(TASK TO COMPLETE) Your reply should be one number: how many lines of the material contain the word "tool".

(DATASET EXCERPT)
# # # # # # #

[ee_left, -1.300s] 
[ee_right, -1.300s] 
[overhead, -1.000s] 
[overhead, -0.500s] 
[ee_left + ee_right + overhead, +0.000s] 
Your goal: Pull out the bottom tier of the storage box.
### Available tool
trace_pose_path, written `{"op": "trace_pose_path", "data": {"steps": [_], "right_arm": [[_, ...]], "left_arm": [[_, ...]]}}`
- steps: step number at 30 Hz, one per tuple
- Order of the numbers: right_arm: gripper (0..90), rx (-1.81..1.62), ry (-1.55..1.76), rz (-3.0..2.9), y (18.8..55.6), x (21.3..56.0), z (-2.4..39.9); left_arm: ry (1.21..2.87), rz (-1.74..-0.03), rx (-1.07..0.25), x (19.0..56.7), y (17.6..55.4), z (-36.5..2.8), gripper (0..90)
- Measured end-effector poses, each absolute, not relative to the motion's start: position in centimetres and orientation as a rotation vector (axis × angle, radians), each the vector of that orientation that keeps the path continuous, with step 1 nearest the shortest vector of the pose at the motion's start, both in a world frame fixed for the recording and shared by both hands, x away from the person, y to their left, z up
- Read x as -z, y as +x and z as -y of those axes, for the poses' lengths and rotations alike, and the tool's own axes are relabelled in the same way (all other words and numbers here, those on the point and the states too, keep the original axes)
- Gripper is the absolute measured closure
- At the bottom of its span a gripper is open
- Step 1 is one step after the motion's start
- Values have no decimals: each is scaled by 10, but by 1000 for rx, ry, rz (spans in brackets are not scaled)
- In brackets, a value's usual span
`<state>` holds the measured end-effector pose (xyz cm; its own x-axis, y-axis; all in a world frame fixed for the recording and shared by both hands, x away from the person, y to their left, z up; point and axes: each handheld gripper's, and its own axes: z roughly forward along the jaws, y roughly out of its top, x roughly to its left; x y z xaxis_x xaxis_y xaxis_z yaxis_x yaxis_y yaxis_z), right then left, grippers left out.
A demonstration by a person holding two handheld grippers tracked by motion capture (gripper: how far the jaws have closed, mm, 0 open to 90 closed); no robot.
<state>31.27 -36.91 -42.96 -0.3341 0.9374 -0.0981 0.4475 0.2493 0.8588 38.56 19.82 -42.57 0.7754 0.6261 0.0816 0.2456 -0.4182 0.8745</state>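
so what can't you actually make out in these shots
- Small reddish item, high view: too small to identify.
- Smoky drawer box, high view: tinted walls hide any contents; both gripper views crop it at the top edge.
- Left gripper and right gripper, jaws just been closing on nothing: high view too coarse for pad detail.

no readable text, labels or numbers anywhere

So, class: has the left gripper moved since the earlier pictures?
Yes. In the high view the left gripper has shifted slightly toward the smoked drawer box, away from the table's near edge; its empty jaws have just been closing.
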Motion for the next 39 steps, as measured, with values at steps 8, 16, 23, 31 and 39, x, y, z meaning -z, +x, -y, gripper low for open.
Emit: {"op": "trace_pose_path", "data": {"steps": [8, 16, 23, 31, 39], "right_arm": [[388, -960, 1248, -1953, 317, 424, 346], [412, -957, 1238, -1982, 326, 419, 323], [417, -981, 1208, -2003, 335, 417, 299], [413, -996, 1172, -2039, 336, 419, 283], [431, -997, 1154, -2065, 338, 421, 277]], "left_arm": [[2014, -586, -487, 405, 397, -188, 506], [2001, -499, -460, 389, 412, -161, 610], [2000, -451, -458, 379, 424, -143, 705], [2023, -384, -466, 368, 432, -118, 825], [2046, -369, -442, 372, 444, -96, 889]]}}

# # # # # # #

(COMPLETED EXERCISE) 2